Merge pull request #383 from Cysharp/feature/pin_action

guitarrapc · web-flow · commit 8500dcfab1aa · 2025-03-18T17:22:32.000+09:00
ci: Pinning third party GitHub Actions sha
diff --git a/.github/dependabot.yaml b/.github/dependabot.yaml
@@ -0,0 +1,12 @@
+# ref: https://docs.github.com/en/code-security/dependabot/working-with-dependabot/keeping-your-actions-up-to-date-with-dependabot
+version: 2
+updates:
+  - package-ecosystem: "github-actions"
+    directory: "/"
+    schedule:
+      interval: "weekly" # Check for updates to GitHub Actions every week
+    ignore:
+      # I just want update action when major/minor version is updated. patch updates are too noisy.

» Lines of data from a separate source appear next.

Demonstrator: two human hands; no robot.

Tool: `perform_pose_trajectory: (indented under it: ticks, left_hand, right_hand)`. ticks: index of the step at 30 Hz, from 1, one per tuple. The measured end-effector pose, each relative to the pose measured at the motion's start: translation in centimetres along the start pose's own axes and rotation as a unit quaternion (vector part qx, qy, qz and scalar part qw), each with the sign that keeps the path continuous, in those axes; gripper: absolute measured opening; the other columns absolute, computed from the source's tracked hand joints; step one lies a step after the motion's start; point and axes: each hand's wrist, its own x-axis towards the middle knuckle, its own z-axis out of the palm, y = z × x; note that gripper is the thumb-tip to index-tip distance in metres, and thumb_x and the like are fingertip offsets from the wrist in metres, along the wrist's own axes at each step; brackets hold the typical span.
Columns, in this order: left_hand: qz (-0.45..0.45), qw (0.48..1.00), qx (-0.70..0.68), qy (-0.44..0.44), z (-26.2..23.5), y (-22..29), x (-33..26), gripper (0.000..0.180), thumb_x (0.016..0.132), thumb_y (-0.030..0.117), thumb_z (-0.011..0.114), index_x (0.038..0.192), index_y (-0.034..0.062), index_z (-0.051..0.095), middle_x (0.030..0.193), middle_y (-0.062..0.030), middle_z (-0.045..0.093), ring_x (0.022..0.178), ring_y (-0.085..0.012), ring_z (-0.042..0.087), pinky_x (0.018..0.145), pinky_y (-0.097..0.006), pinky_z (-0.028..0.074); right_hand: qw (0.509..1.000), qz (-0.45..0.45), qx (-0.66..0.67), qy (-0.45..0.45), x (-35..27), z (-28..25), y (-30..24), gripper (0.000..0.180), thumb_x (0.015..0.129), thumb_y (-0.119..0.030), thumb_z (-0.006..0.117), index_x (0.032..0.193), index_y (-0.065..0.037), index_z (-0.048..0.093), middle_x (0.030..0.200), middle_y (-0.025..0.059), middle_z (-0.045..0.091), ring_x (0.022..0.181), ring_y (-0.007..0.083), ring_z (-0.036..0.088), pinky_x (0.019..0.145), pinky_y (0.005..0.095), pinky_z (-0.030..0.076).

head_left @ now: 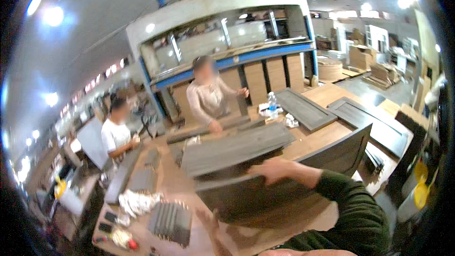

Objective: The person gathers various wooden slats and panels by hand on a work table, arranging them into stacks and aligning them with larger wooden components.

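Observation:
A long dark grey cabinet door [251, 199] stands tilted on its long edge in front of me. My right hand [272, 169], coming from a dark green sleeve, grips its upper edge with the fingers over the rim. My left hand [212, 225] is low beside the door's left end, smeared by motion, so its fingers cannot be made out. Just beyond lies another dark grey panel [237, 148]. Left of my left hand sits a stack of narrow grey strips [170, 223] on the wooden table [199, 211].
Across the table a person [211, 95] in a light top handles grey pieces; another person [116, 130] stands further left. White cloth [138, 202] lies at the left. A water bottle [272, 102] stands beside a framed door [305, 109]. More doors [369, 123] lie right.

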Motion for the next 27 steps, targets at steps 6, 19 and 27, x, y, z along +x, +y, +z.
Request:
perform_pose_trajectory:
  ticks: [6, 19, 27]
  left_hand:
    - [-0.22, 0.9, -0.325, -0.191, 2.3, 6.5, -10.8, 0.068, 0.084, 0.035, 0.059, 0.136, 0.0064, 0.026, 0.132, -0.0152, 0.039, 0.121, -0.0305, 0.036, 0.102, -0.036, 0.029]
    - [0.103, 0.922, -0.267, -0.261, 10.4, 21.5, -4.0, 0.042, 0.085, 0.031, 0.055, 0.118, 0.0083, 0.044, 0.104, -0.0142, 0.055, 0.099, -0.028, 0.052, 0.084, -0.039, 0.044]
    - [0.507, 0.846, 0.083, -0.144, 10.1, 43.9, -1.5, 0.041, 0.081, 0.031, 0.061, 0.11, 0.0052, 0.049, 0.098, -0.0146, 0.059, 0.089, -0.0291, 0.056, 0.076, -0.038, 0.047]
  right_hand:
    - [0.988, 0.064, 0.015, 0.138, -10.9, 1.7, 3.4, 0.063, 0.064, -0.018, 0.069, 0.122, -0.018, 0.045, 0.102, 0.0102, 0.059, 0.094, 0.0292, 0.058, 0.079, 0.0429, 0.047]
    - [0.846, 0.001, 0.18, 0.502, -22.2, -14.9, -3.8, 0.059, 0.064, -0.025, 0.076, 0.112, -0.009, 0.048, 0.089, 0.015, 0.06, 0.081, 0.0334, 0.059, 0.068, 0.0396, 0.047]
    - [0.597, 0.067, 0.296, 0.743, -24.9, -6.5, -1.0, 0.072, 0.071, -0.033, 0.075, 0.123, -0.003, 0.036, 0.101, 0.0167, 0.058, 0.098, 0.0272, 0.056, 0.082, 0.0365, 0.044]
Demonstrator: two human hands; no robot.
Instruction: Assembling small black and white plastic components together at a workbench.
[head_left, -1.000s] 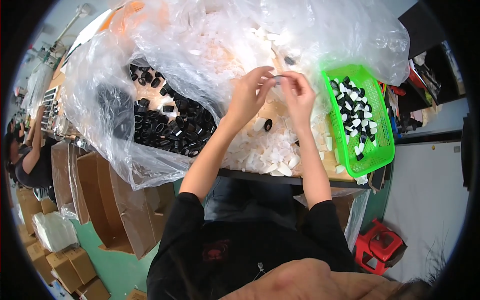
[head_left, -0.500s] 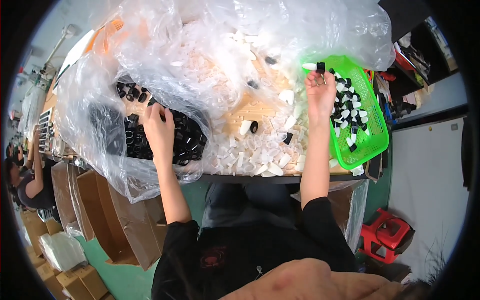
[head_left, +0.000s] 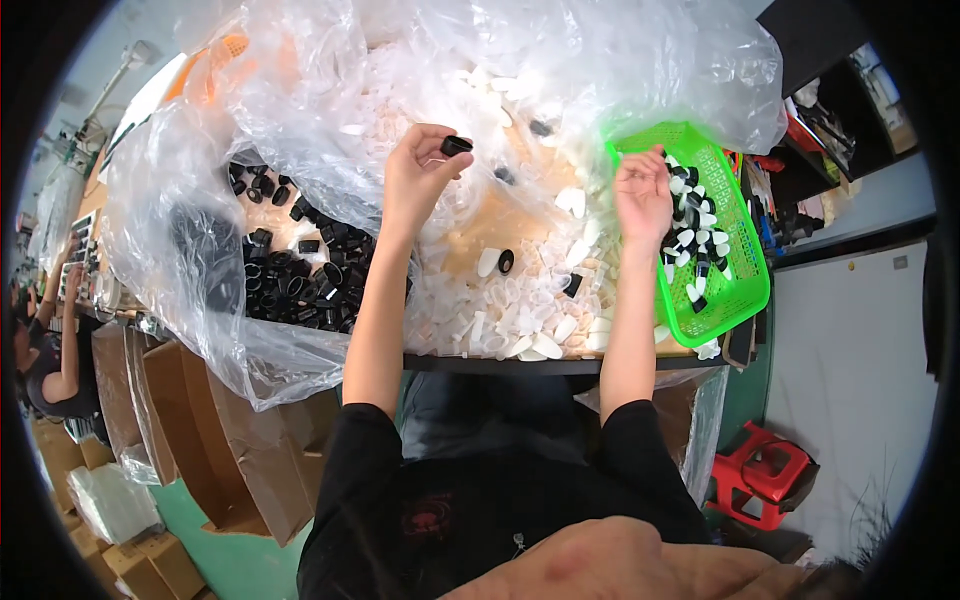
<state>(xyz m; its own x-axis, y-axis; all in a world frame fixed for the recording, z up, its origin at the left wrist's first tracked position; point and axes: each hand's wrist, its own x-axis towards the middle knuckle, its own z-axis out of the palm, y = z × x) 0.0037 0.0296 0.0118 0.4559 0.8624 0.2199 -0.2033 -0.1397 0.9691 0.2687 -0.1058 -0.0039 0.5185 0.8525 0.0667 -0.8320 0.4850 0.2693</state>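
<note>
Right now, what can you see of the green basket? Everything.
The green basket is oblong and open-topped, apparently plastic, with perforated walls. It sits upright on the table's right side, lengthwise away from the person, holding jumbled black-and-white pieces. The right hand is by its left rim; contact is unclear.

Bright white light glares on the clear plastic sheet [head_left: 640, 60] across the top; the black shirt [head_left: 500, 480] at lower centre looks dim. Straight edges bend toward the blackened rim.
</note>
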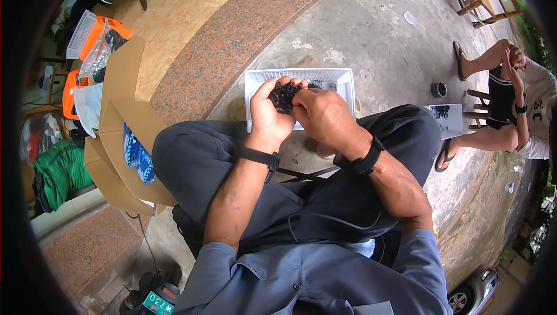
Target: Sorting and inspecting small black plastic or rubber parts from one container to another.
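Note:
My left hand [268,116] is cupped, palm up, around a heap of small black parts [282,96]. They look glossy and curled, too small to tell their exact kind. Against the right side of that heap, my right hand [333,117] has its fingers bent and pinched together; whatever lies between the fingertips is hidden. Both hands are over the near part of a white plastic basket [349,91] with perforated walls. A few dark and metallic bits show inside it, beyond my right hand; the rest of its floor is covered by my hands.
An open cardboard box [119,158] with blue packaging stands at my left, near orange crates [74,94]. A seated person [531,88] is at the right, by a white tray [455,122] of black parts and a black cup [439,89]. A wooden chair [481,0] stands farther off.

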Demonstrator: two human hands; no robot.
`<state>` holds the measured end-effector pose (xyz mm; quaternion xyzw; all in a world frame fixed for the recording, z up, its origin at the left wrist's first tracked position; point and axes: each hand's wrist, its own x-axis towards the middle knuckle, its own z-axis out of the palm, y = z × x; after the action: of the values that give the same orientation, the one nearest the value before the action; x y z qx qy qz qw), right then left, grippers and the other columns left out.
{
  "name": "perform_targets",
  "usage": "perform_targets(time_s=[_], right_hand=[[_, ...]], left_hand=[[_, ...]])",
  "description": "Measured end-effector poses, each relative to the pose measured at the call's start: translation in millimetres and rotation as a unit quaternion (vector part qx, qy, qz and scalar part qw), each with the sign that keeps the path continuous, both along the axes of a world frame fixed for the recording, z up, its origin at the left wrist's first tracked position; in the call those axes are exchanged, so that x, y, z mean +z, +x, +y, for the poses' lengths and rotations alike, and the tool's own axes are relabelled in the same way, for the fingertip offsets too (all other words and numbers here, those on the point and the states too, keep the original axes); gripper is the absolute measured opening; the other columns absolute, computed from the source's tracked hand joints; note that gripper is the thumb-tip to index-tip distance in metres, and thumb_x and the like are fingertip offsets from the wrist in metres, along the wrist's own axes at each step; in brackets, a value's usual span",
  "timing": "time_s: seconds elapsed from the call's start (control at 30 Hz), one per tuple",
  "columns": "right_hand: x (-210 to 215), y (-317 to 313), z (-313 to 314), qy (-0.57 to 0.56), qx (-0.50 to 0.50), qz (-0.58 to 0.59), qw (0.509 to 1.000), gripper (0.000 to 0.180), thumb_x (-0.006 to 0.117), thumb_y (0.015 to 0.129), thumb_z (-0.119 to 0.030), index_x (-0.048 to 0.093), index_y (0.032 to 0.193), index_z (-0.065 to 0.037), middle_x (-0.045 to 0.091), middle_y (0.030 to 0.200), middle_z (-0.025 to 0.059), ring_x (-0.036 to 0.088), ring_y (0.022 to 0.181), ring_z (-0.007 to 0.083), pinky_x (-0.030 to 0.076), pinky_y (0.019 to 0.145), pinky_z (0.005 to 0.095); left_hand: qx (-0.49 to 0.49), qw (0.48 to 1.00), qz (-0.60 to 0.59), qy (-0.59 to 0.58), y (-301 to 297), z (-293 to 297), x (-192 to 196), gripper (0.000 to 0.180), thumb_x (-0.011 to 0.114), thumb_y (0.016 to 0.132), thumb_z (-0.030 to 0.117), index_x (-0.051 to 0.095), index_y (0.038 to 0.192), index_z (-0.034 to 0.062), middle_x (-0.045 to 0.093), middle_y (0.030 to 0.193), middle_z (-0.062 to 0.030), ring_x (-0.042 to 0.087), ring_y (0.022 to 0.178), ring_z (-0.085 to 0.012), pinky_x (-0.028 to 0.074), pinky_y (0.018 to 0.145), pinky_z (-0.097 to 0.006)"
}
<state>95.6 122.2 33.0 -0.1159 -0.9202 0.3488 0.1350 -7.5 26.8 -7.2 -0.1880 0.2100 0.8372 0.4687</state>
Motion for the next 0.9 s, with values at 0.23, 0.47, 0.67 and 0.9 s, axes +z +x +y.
perform_targets(time_s=[0.23,0.47,0.67,0.9], right_hand=[[23.7,8.7,20.1,-0.073,-0.029,0.051,0.996,0.009,0.067,0.079,-0.008,0.065,0.081,0.000,0.065,0.074,0.0205,0.065,0.069,0.0389,0.052,0.064,0.0446],[29.2,13.0,30.8,-0.006,-0.072,-0.028,0.997,0.009,0.064,0.082,-0.010,0.066,0.084,-0.001,0.067,0.079,0.0183,0.065,0.072,0.0378,0.053,0.063,0.0441],[26.5,11.0,27.7,-0.008,-0.067,-0.026,0.997,0.012,0.066,0.081,-0.013,0.066,0.085,-0.001,0.066,0.078,0.0185,0.065,0.071,0.0390,0.053,0.066,0.0441],[16.6,6.0,1.9,-0.043,0.010,0.007,0.999,0.030,0.073,0.077,-0.020,0.062,0.096,0.001,0.066,0.089,0.0176,0.066,0.081,0.0361,0.052,0.068,0.0439]], left_hand=[[-0.004,0.999,-0.037,0.001,-2.6,-4.1,2.1,0.027,0.049,0.096,0.022,0.061,0.088,-0.0012,0.064,0.093,-0.0183,0.062,0.097,-0.0334,0.053,0.093,-0.046],[0.015,0.998,-0.059,0.000,-2.8,-3.3,4.7,0.028,0.049,0.097,0.021,0.060,0.089,-0.0031,0.063,0.094,-0.0191,0.062,0.100,-0.0353,0.055,0.093,-0.048],[0.006,0.998,-0.054,0.001,-2.6,-3.6,5.8,0.027,0.048,0.097,0.022,0.060,0.090,-0.0022,0.063,0.095,-0.0188,0.062,0.101,-0.0353,0.055,0.093,-0.047],[-0.031,0.999,0.018,-0.020,1.7,-2.6,3.2,0.024,0.046,0.098,0.020,0.060,0.094,0.0014,0.064,0.096,-0.0168,0.062,0.101,-0.0309,0.050,0.094,-0.044]])
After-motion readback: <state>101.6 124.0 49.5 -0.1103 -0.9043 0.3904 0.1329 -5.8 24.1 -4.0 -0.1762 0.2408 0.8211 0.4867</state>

+      - dependency-name: '*'
+        update-types:
+          - version-update:semver-patch
diff --git a/.github/workflows/build-debug.yml b/.github/workflows/build-debug.yml
@@ -14,7 +14,7 @@ jobs:
     runs-on: ubuntu-latest
     timeout-minutes: 10
     steps:
-      - uses: actions/checkout@v4
+      - uses: actions/checkout@11bd71901bbe5b1630ceea73d27597364c9af683 # v4.2.2
       - uses: Cysharp/Actions/.github/actions/setup-dotnet@main
       - run: dotnet build -c Debug
       - run: dotnet test -c Debug --no-build
@@ -30,7 +30,7 @@ jobs:
     steps:
       - name: Load secrets
         id: op-load-secret
-        uses: 1password/load-secrets-action@v2
+        uses: 1password/load-secrets-action@581a835fb51b8e7ec56b71cf2ffddd7e68bb25e0 # v2.0.0
         with:
           export-env: false
         env:
@@ -39,7 +39,7 @@ jobs:
           UNITY_PASSWORD: "op://${{ vars.OP_VAULT_ACTIONS_PUBLIC }}/UNITY_LICENSE/credential"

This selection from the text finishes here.